Subject: File No. 4-606
From: Christopher C Hirschfeld

August 2, 2010

Through my active involvment and membership in NAIFA (National Association of Insurance and Financial Advisors)I was made aware of your 30 day public comment period regarding the effectiveness of regulations governing broker-dealers and investment advisers. It is my understanding that the question at hand is whether the legal fiduciary duty governing investment advisers provides greater investor protection than the suitability standard governing broker-dealers.

I would be grateful if you would consider my comments as part of your analysis.

I have been Series 7/Series 63 licensed since 1995. In my 15 years, I have seen an explosion in regulations which further restricts us as professionals. In addition, clients react negatively to the additional levels of compliance we must overcome simply to open or maintain an account for our clients. In my opinion, the costs of additional regulations significantly outweigh the benefits to consumers. I cannot think of another industry where professionals are as regulated as this one.

While proteting the consumer is of utmost importance, there has to be a balance.

Every industry/profession has unscrupulous practitioners. Prosectute them for their actions, rather than judge all registered reps as guilty by way of adding additional restrictions to their practice.

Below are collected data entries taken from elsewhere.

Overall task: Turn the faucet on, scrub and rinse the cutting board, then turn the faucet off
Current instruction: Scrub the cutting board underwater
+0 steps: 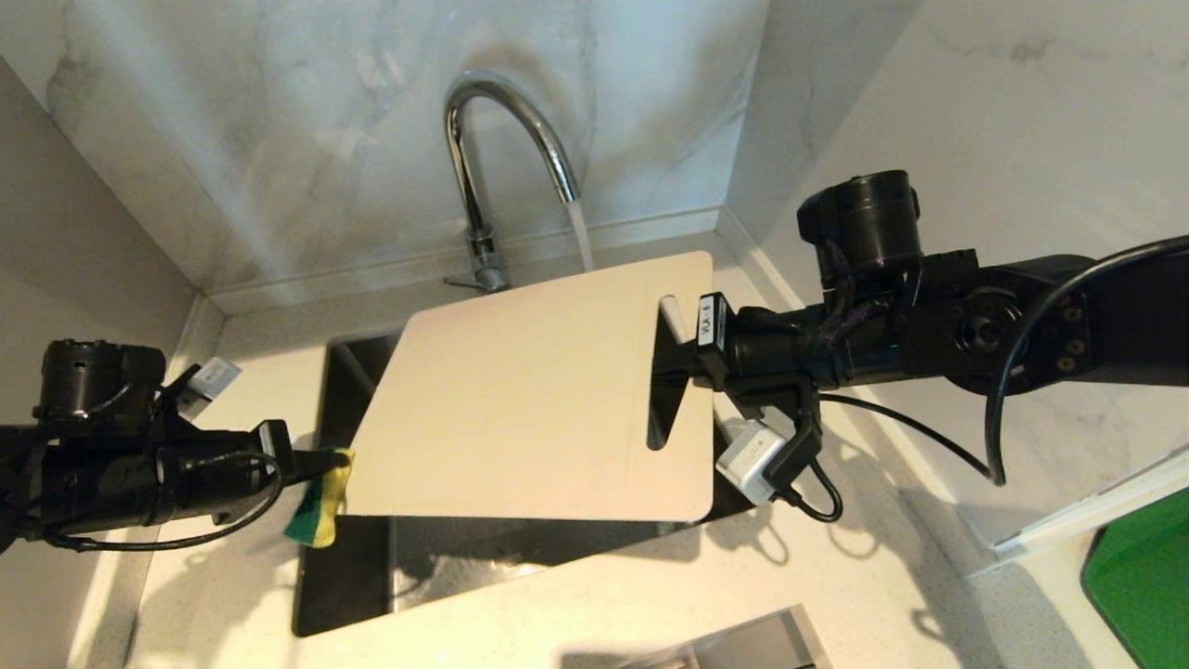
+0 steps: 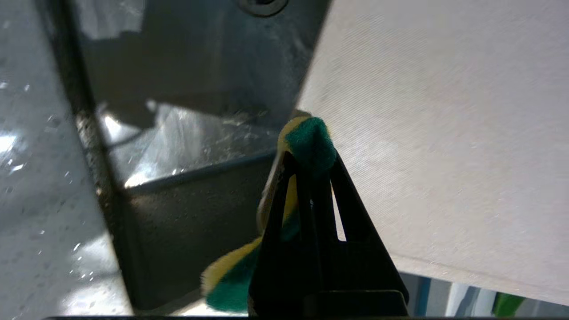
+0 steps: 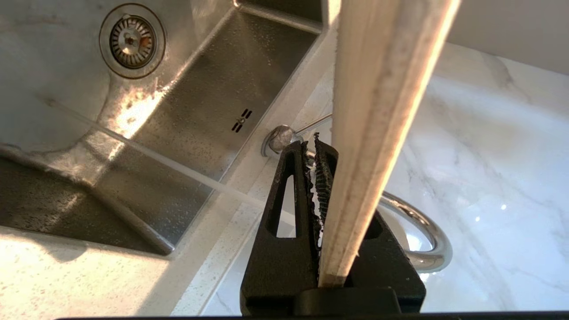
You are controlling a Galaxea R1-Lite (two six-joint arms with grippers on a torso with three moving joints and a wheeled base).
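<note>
Head view: faucet (image 1: pixel 502 167) top centre, water running from the spout down behind the board's far edge. Board (image 1: pixel 529 400) mid-frame, held tilted over the sink (image 1: pixel 344 557). Right gripper (image 1: pixel 683 358) comes in from the right, jaws clamped on the board at its handle cutout. Left gripper (image 1: pixel 311 462) at left, jaws pinched tight on a green-and-yellow sponge (image 1: pixel 320 506), which sits at the board's left edge. Green tray (image 1: pixel 1138 576) lower right corner.

Left wrist view: gripper (image 2: pixel 311 166) lower centre, fingers nearly together with the sponge (image 2: pixel 309 144) squeezed between the tips; more sponge hangs out beside the fingers. Board (image 2: pixel 435 133) fills the right half, sponge just touching its edge. Sink (image 2: pixel 186 178) left of centre.

Right wrist view: gripper (image 3: pixel 318 155) bottom centre, jaws closed on the board (image 3: pixel 378 111), seen edge-on, running up through the frame. Faucet (image 3: pixel 426 231) curves behind at right. Water stream crosses the sink (image 3: pixel 200 89); drain (image 3: pixel 132 40) upper left.
</note>
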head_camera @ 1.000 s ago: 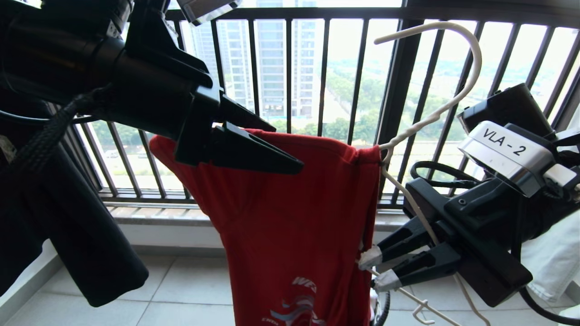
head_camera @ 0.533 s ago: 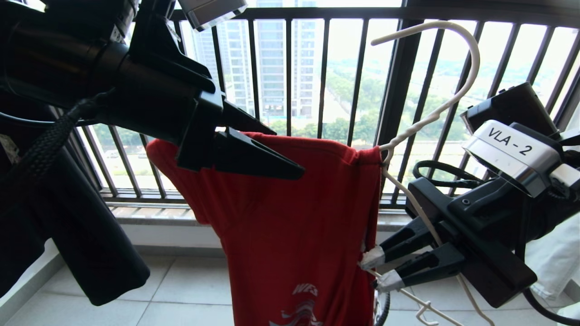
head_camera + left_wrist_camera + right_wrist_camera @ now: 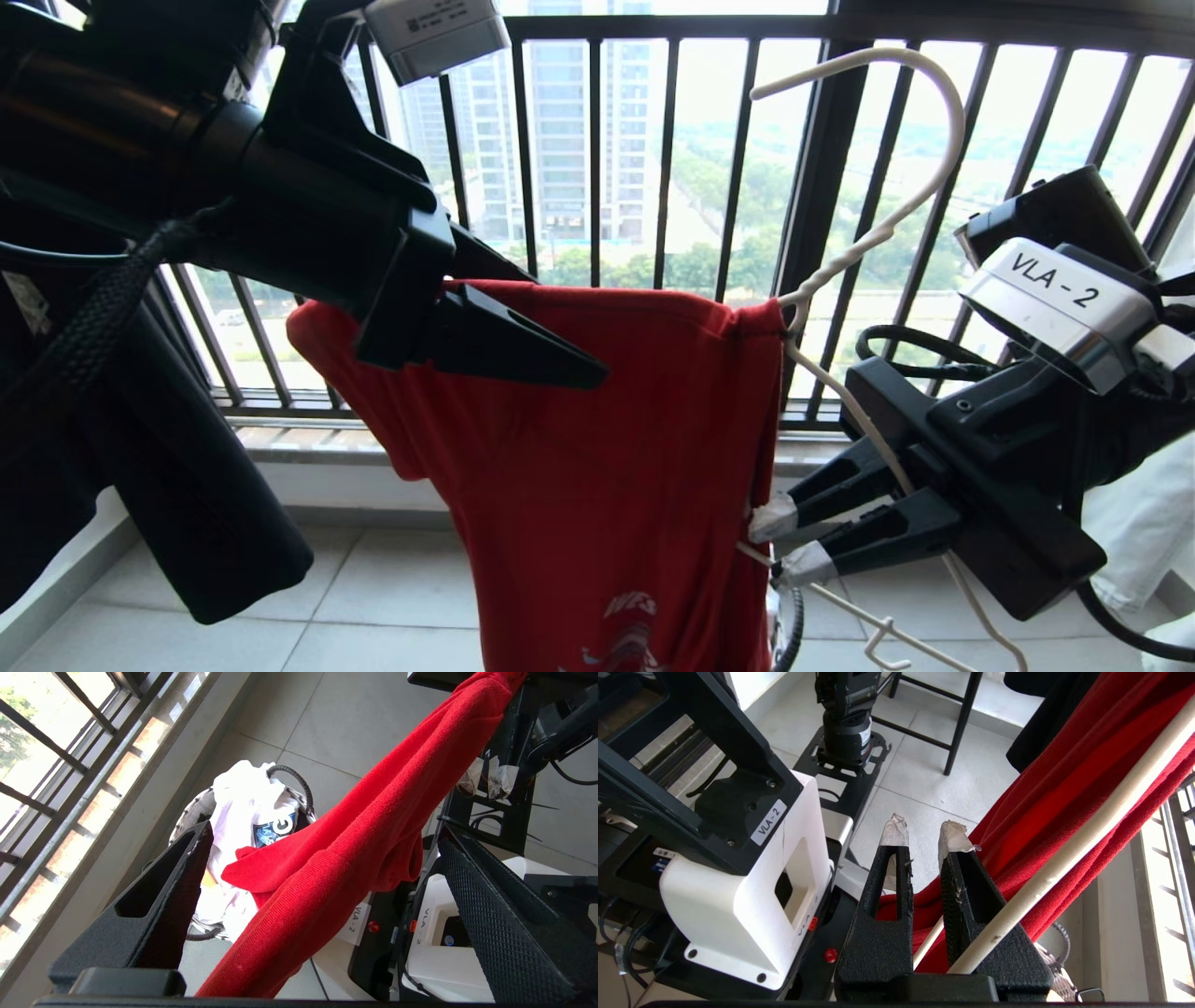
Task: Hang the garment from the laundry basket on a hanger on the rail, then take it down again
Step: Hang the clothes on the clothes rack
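Fingers of the left gripper (image 3: 509, 317) stand spread wide in the head view, straddling the top edge of the garment (image 3: 607, 467), probably to tug the cloth along the hanger (image 3: 868, 233); the right gripper (image 3: 784, 541) is closed on the hanger's lower wire beside the shirt's edge, holding it up off the rail

Left wrist view: the red garment (image 3: 373, 826) runs between the parted fingers (image 3: 490, 905), touching neither; the laundry basket (image 3: 187, 826) lies beyond them on the floor

Right wrist view: the taped fingertips (image 3: 896, 833) sit nearly together, the hanger (image 3: 1087, 826) wire beside one finger against the cloth
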You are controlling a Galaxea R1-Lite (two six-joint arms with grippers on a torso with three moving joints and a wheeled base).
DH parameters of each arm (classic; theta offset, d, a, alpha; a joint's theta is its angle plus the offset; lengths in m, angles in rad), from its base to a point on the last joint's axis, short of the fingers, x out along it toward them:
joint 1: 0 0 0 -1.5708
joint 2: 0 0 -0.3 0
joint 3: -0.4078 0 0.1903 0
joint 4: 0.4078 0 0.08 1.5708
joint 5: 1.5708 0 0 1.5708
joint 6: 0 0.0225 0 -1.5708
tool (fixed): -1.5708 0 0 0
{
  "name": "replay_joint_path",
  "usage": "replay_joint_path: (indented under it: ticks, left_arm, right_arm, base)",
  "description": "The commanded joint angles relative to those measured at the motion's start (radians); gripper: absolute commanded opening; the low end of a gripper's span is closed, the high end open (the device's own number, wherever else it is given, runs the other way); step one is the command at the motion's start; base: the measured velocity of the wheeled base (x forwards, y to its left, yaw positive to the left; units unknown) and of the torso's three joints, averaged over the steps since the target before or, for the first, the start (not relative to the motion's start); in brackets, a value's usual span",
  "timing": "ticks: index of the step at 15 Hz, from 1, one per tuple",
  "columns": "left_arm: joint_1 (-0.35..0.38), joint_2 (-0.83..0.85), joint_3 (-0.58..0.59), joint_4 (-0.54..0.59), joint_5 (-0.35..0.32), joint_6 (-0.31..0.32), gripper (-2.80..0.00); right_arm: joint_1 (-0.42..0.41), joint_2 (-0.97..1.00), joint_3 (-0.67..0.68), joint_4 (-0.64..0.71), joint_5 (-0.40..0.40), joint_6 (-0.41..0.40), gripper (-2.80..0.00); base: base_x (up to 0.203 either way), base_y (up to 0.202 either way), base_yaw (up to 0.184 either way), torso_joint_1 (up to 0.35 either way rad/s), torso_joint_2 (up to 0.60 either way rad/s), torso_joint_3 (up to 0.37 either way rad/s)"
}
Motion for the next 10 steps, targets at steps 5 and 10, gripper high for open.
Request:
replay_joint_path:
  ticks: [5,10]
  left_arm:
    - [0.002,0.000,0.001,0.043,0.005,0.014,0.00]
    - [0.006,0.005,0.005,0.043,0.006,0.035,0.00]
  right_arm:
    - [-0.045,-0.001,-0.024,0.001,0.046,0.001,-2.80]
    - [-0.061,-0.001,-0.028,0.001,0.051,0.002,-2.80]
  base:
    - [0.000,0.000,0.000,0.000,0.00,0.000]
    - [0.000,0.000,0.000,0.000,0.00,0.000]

Members of our professional community have made various efforts to convince the public that their method of fees is "better" or "more ethical." It is my experience that providing quality service at an economical value to the client is ultimately a better solution than simply being "fee-only" for example. Marketing the "fee only" brand is just that, "marketing." There is no guarantee that a fee-only advisor is more ethical than a commission-based practitioner. If a commission-based professional helps clients achieve their financial objectives at a lower cost, who served the client better?

Additionally, many commission-based professionals are compensated only if they provide a solution in which a client finds value. Many "investment advisors" make money whether the client makes money or not. Also, many advisors hold themselves out at "financial planners" even though their entire compensation is tied to investments being managed (a narrow focus).

Investment advisors and registered representatives are somewhat different. Let the practitioners choose their method of practice and therefore, their appropriate regulatory body. The two should not be held to the same exact fiduciary standard. All this will do is create more legal fees, and more class-action fees for attorneys. Where does the consumer really benefit from this?

I believe that the vast majority of registered representatives are ethical in their practice. The same as most doctors, most attorneys, and most CPAs.

We have more than enough regulations to prosecute misguided professionals. More regulations will simply increase costs, increase inefficiencies, increase client frustrations, increase class action fees that simply benefit attorneys and ultimately result in customers trying to be "do it yourself" financial advisors. What will be the ultimate cost to society if professionals are driven from the industry due to excess regulations or customers avoid advisors because of the high level of inefficiencies to open or maintain accounts with an advisor?